Она любит включить скорость в те дни, например, когда тебя навещают или когда передают встречу ветеранов из Портленда – словом, когда охота задержаться и растянуть удовольствие. Вот тут она включает на полный ход.
На чаще – наоборот, замедляет. Ставит регулятор на «стоп» и замораживает солнце на экране, чтобы оно неделями не двигалось с места, чтобы не шелохнулся его отблеск ни на древесном листе, ни на луговой травинке. Стрелки часов уперлись в без двух минут три, и она будет держать их там, пока мы не рассыплемся в прах. Сидишь свинцовый и не можешь пошевелиться, не можешь встать и пройтись, чтобы разогнать кровь, сглотнуть не можешь, дышать не можешь. Только глаза еще двигаются, но видеть ими нечего, кроме окаменевших острых в другом конце комнаты, которые смотрят друг на друга, решая, кому ходить. Старый хроник, мой сосед, мертв седьмой день и пригнивает к стулу. А случается, вместо тумана она пускает в отдушины прозрачный химический газ, и все в палате затвердевает, когда он превращается в пластик.
Бог знает, сколько мы так сидим.
Потом она понемногу отпускает регулятор, и это еще хуже. Мертвую остановку мне легче выдержать, чем сиропно-медленное движение руки Сканлона в другом конце комнаты – у него три дня уходит на то, чтобы выложить карту. Мои легкие втягивают густой пластмассовый воздух с таким трудом, как будто он проходит через игольное ушко. Я пытаюсь пойти в уборную и чувствую, что завален тоннами песка, жму мочевой пузырь, покуда зеленые искры не затрещат у меня на лбу.
Напрягаю каждый мускул, чтобы встать со стула и пойти в уборную, тужусь до дрожи в руках и ногах, до зубной боли. Силюсь, силюсь и отрываю зад от кожаного сиденья на какие-нибудь полсантиметра. И падаю обратно, сдаюсь – течет по левой ноге, под током горячий соленый провод, от него срабатывают унизительные звонки, сирены, мигалки, все кричат и бегают вокруг, и большие черные санитары, разбрасывая толпу налево и направо, вдвоем бросаются ко мне, размахивают страшными космами медной проволоки, которые трещат и сыплют искрами, замыкаясь от воды.
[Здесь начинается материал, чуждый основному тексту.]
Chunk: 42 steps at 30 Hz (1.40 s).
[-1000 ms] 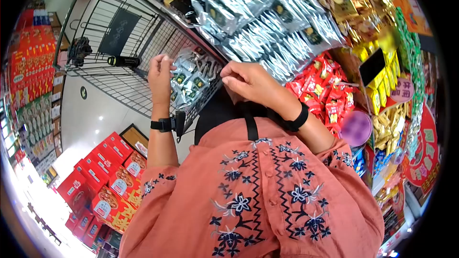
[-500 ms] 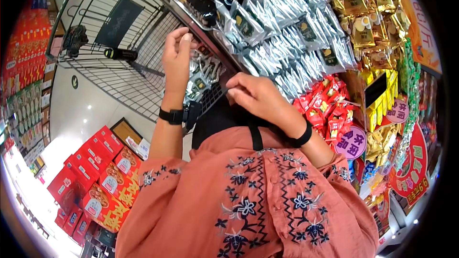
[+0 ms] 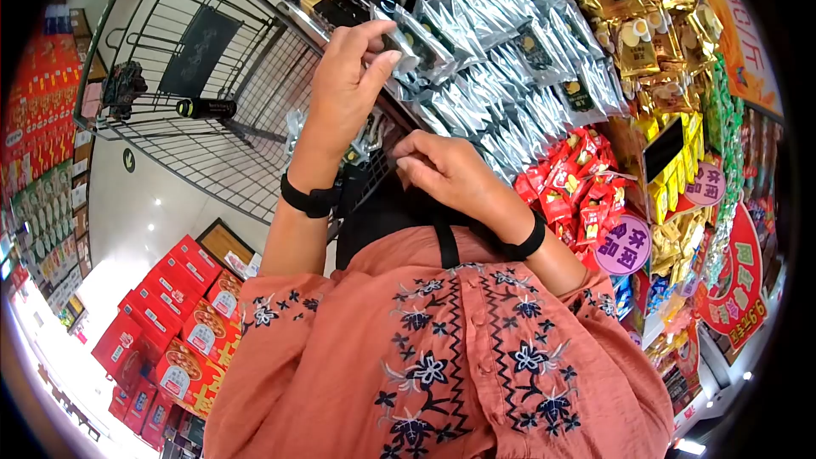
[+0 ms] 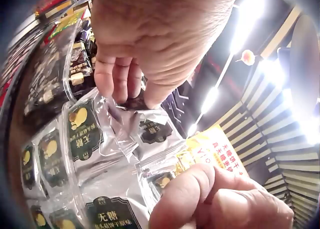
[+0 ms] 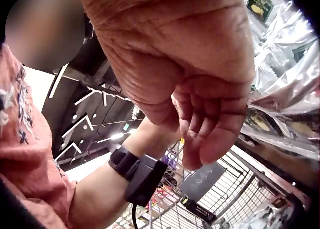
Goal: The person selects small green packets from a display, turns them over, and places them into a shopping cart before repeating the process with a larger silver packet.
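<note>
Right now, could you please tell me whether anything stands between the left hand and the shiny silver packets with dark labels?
Nothing visible does: the left hand is pinching one shiny silver packet with a dark label. The right hand hangs lower in the head view, out of the way.

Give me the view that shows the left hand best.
Left wrist: it shows the left hand close up, fingers at silver packets. Head shows its back from above; right wrist shows the left forearm; the right hand hides the rest.
</note>
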### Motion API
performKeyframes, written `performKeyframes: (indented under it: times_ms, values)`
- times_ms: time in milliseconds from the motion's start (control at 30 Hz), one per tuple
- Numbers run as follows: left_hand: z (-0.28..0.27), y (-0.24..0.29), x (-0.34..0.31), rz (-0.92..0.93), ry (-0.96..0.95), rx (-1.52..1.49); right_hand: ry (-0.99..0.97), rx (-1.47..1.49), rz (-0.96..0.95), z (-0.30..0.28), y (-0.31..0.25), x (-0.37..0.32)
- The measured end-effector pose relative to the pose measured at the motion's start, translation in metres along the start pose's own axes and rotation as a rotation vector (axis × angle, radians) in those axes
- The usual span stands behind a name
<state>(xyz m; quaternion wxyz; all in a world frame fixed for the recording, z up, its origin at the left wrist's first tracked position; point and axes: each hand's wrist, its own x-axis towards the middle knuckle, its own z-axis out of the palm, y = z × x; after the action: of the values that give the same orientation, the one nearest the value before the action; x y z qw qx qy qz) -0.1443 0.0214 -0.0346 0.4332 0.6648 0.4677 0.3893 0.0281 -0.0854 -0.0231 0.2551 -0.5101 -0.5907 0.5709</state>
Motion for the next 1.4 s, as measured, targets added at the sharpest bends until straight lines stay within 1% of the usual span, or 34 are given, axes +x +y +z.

Отдыхаем мы от этого управления временем, пожалуй, только в тумане; тогда время ничего не значит. Оно теряется в тумане, как все остальное. (Сегодня полный туман в отделение ни разу не давали – с тех пор как пришел Макмерфи. Если бы стали туманить, наверняка заревел бы, как бык.)
Когда ничего другого не происходит, нас донимают туманом и штуками со временем, но сегодня что-то произошло: после бритья ни того, ни другого не устраивали. После обеда все идет как по писаному. Когда заступает вторая смена, часы показывают четыре тридцать, как полагается. Старшая сестра отпускает санитаров и в последний раз оглядывает отделение. Она вытаскивает из сине-стального узла волос на затылке длинную серебряную булавку, снимает белую шапочку и аккуратно кладет в картонную коробку (в коробке шарики нафталина), потом опять вгоняет булавку в волосы.